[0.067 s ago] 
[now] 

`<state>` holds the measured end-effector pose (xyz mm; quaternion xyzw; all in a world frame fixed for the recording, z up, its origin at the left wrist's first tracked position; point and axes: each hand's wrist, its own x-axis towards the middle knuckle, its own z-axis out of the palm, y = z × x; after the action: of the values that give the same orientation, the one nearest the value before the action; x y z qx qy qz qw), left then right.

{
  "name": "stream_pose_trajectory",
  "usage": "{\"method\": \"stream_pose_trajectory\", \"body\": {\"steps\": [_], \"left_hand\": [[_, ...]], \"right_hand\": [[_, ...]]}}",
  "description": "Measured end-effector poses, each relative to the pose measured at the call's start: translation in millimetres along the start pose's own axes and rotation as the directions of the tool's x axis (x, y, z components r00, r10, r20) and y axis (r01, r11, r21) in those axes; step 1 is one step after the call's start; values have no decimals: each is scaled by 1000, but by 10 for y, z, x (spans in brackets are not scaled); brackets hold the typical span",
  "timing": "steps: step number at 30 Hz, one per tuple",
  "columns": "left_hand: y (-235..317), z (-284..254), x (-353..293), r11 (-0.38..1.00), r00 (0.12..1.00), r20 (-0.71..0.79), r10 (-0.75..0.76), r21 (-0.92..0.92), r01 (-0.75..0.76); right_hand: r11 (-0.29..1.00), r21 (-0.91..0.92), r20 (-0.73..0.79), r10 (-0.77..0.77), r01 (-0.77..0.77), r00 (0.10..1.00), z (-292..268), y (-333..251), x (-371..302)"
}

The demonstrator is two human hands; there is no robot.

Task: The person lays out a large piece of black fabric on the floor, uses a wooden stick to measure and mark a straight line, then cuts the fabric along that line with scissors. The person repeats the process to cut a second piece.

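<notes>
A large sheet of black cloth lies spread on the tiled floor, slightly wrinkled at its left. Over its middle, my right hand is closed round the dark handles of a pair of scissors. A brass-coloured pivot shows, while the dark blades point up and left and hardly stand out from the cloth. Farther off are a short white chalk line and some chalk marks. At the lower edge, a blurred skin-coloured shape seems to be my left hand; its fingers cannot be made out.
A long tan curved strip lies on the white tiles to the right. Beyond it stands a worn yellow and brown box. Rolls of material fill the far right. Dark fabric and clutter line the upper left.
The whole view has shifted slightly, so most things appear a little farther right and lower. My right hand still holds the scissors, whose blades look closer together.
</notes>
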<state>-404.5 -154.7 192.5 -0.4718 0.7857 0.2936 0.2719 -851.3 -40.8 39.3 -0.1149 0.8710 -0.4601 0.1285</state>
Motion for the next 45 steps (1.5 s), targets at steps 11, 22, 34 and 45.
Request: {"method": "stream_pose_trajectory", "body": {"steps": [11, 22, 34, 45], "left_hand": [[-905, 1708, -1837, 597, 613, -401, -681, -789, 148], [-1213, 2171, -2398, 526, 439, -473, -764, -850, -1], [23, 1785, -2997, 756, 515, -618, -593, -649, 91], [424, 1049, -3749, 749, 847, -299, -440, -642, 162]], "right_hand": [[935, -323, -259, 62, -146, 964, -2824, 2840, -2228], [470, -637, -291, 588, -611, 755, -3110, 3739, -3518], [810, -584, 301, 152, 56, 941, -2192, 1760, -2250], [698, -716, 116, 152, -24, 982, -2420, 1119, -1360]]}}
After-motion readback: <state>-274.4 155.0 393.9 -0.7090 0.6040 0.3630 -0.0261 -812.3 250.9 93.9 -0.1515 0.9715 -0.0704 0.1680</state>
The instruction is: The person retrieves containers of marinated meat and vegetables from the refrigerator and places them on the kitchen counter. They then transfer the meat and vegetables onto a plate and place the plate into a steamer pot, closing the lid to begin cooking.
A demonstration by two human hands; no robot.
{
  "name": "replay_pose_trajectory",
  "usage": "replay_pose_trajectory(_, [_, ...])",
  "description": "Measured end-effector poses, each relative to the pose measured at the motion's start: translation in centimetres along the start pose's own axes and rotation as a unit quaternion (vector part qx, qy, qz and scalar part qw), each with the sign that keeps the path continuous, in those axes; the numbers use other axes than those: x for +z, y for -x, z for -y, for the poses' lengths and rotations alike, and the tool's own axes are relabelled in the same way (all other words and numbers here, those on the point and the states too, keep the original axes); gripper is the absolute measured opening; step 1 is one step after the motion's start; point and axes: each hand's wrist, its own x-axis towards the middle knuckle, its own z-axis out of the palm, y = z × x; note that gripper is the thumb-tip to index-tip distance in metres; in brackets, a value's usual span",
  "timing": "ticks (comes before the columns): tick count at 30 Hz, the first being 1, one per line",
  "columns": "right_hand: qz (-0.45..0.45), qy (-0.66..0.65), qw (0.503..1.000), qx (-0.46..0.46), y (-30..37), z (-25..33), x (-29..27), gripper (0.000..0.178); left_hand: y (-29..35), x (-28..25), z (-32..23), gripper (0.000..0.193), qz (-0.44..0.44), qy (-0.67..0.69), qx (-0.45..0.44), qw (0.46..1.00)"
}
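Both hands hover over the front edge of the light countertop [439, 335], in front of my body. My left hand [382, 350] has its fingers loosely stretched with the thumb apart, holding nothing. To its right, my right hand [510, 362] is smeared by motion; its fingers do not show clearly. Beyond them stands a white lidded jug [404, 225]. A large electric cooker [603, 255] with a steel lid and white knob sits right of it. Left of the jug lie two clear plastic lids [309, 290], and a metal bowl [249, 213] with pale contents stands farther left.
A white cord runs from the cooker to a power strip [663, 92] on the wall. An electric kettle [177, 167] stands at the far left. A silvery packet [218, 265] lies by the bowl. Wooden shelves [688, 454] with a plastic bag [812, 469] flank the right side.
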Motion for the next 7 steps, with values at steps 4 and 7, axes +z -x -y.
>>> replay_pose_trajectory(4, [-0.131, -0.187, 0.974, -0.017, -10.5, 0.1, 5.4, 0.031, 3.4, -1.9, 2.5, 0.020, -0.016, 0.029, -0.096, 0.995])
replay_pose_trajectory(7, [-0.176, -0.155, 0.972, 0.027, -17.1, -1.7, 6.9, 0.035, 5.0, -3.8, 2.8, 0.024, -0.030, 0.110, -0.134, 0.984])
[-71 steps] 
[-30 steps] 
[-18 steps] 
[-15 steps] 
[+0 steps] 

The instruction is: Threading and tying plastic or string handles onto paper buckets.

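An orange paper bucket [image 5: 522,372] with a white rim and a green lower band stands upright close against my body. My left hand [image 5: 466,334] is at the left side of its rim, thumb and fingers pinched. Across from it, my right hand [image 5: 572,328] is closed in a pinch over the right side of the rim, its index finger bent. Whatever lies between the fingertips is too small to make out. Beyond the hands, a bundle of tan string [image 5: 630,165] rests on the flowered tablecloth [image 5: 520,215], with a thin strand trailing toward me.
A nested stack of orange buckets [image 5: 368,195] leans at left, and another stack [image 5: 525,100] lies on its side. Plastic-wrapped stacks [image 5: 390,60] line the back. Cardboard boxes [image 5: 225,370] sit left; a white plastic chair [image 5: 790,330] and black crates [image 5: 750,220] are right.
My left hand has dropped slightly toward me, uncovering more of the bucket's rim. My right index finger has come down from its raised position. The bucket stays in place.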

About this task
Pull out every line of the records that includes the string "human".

Exercise answer
The demonstrator is two human hands; there is no robot.
A demonstration by two human hands; no robot.

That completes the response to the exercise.